Christmas Jewelries by Thomas Edison

During the 1880 Christmas season, Thomas Edison strung a line of electric lights outside his Menlo Park, N.J. laboratory, enchanting travelers on passing trains. And on December 22, in 1882, Edison’s partner in the Edison Illumination Company, Edward H. Johnson, hung the first string of 80 electric Christmas tree lights, an Edison’s creation, from a spinning tree it the parlor of his mansion!

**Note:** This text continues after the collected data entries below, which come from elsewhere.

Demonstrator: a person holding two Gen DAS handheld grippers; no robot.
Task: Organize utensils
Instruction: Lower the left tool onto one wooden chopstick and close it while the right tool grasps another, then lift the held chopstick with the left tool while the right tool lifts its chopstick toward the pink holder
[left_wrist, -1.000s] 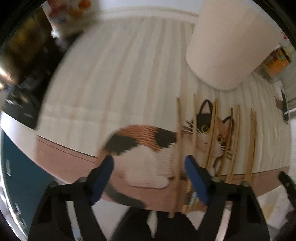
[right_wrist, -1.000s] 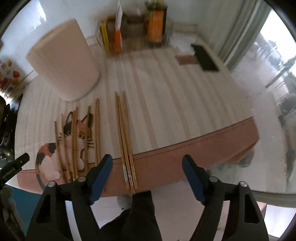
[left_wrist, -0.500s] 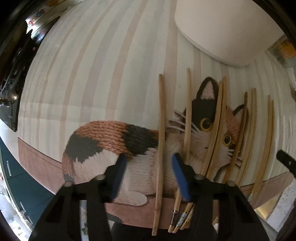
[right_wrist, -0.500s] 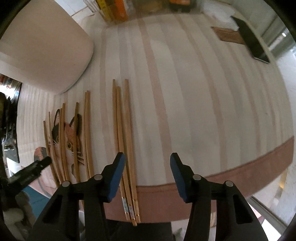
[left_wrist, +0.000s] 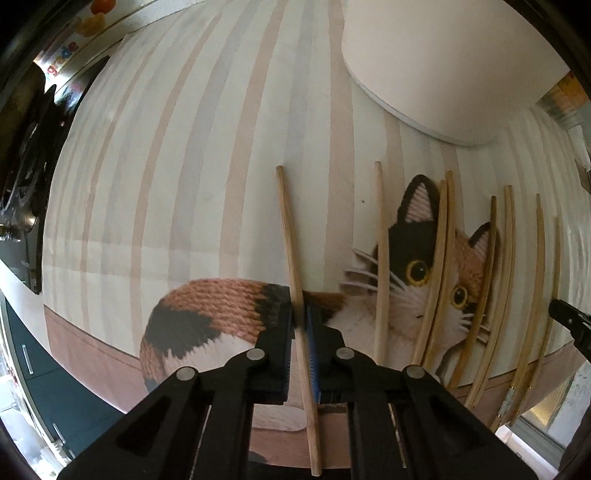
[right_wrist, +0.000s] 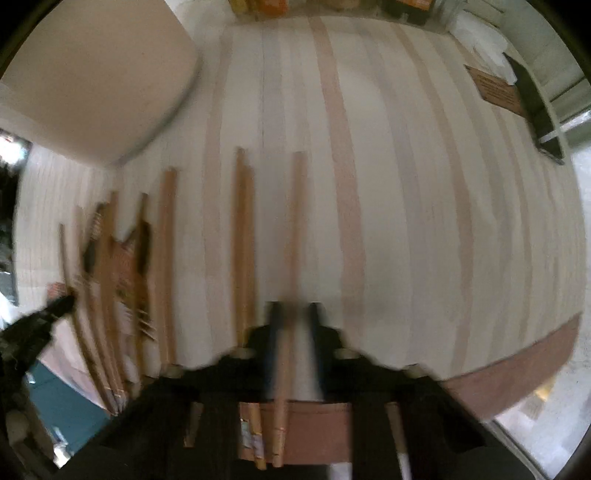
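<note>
Several wooden chopsticks lie in a row on a striped tablecloth with a cat picture (left_wrist: 236, 306). My left gripper (left_wrist: 300, 321) is shut on the leftmost chopstick (left_wrist: 291, 251), which runs between its jaws. Other chopsticks (left_wrist: 382, 258) lie to its right over the cat's face. In the blurred right wrist view, my right gripper (right_wrist: 293, 314) has its jaws close around a single chopstick (right_wrist: 295, 229); a pair of chopsticks (right_wrist: 243, 243) lies just to its left. Whether the right jaws touch the chopstick is unclear.
A large cream cylindrical container (left_wrist: 443, 62) stands on the cloth behind the chopsticks, also in the right wrist view (right_wrist: 99, 77). The cloth's brown border (right_wrist: 517, 369) marks the near table edge. Boxes and a dark tray (right_wrist: 532, 107) sit at the far side.
Both grippers moved down and forward onto the chopsticks and closed their jaws. The left one took hold of the leftmost chopstick. The right one narrowed around one chopstick, now apart from its pair.
</note>
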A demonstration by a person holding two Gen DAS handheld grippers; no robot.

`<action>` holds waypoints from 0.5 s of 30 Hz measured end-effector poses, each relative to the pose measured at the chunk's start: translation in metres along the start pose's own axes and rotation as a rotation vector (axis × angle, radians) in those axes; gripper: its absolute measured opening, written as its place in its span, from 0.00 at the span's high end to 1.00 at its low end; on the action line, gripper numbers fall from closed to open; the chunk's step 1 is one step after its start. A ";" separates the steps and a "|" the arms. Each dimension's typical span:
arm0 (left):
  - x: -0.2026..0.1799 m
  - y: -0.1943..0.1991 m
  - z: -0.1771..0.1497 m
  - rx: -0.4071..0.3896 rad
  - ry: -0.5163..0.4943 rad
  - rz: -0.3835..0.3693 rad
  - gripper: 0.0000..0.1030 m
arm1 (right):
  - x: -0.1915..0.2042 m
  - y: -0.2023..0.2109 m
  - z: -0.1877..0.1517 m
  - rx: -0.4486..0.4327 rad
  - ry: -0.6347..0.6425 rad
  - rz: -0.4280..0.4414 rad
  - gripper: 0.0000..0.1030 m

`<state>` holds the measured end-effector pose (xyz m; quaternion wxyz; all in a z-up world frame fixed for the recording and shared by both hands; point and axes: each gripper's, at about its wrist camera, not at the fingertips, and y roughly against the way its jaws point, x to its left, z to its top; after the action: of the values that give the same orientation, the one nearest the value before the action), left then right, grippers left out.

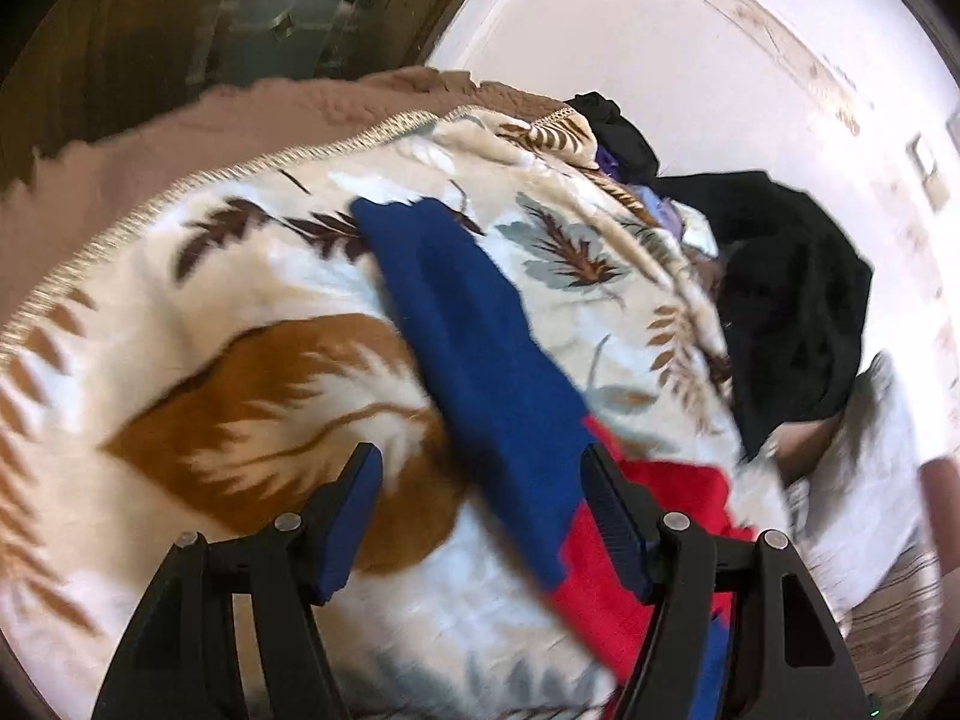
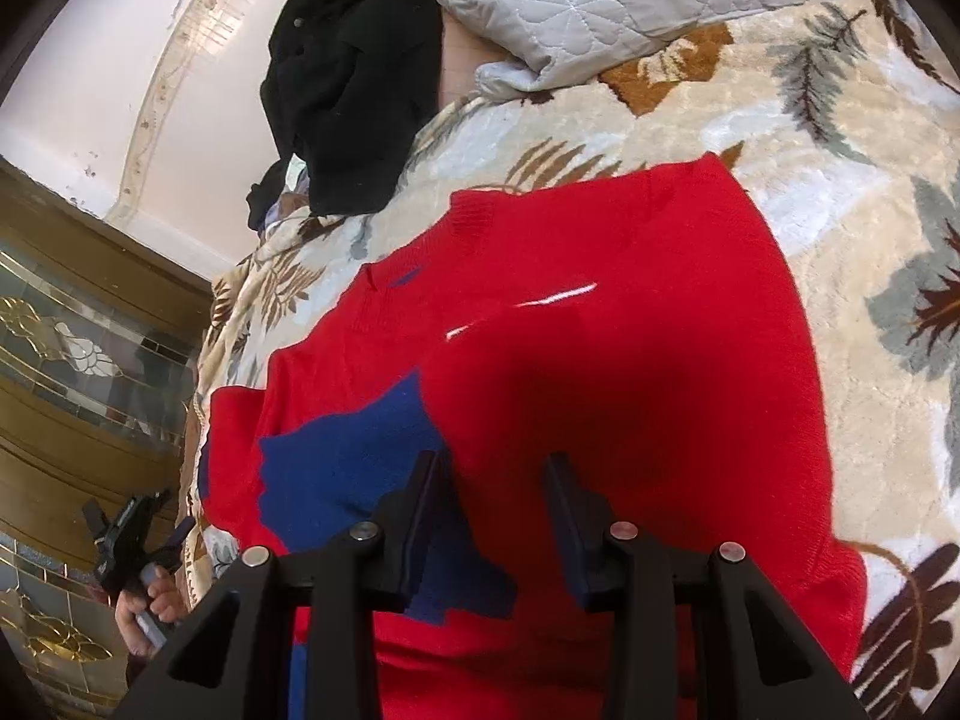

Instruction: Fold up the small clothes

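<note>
A small red sweater (image 2: 630,372) with blue sleeves lies flat on a leaf-patterned blanket (image 2: 840,192). In the left wrist view its blue sleeve (image 1: 480,348) runs diagonally across the blanket (image 1: 240,312), with the red body (image 1: 618,546) at the lower right. My left gripper (image 1: 480,468) is open just above the sleeve's lower end, holding nothing. My right gripper (image 2: 495,468) is open and empty, close over the red body beside a folded-in blue sleeve (image 2: 348,468). The left gripper (image 2: 129,534), held in a hand, shows at the lower left of the right wrist view.
A pile of black clothes (image 1: 792,312) lies at the blanket's far end; it also shows in the right wrist view (image 2: 354,78). A grey quilted cover (image 2: 600,6) lies beside it. A brown cover (image 1: 180,138), a glass-panelled wooden cabinet (image 2: 78,336) and a white wall (image 1: 660,36) surround the bed.
</note>
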<state>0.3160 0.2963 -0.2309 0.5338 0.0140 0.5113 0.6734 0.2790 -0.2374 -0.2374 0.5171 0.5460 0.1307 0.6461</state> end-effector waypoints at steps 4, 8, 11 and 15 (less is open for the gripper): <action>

This is the first time that the Christmas gained their lights!

edison-christmas-lights

A century and some years ago, Christmas lights were an extravagance item! They were equivalent to Tiffany windows and Faberge eggs, mainly due to the high price of electricity. Some estimation put the cost of lighting a Christmas tree at $2,000 in today’s dollars. The public could enjoy the lights, but only at a distance.

A visitor in the mansion told Detroit Post and Tribune paper the following: “all encased in these dainty glass eggs, and presented a most uncanny and picturesque aspect; the result was a continuous twinkling of dancing colors—red, white, blue, white, red, blue – all the evening, like the tree laden with lambent splendor that sparkles above the fountains in Aladdin’s palace. I need not tell you that the scintillating evergreen was a pretty sight – one can hardly imagine anything prettier.”

Of course it would be couple decades later before Christmas tree lights became affordable for ordinary Americans.

Well, sometimes it is a lot of work, but the Christmas lights have to be finally up!!!

Some paper ideas from the same date from the past!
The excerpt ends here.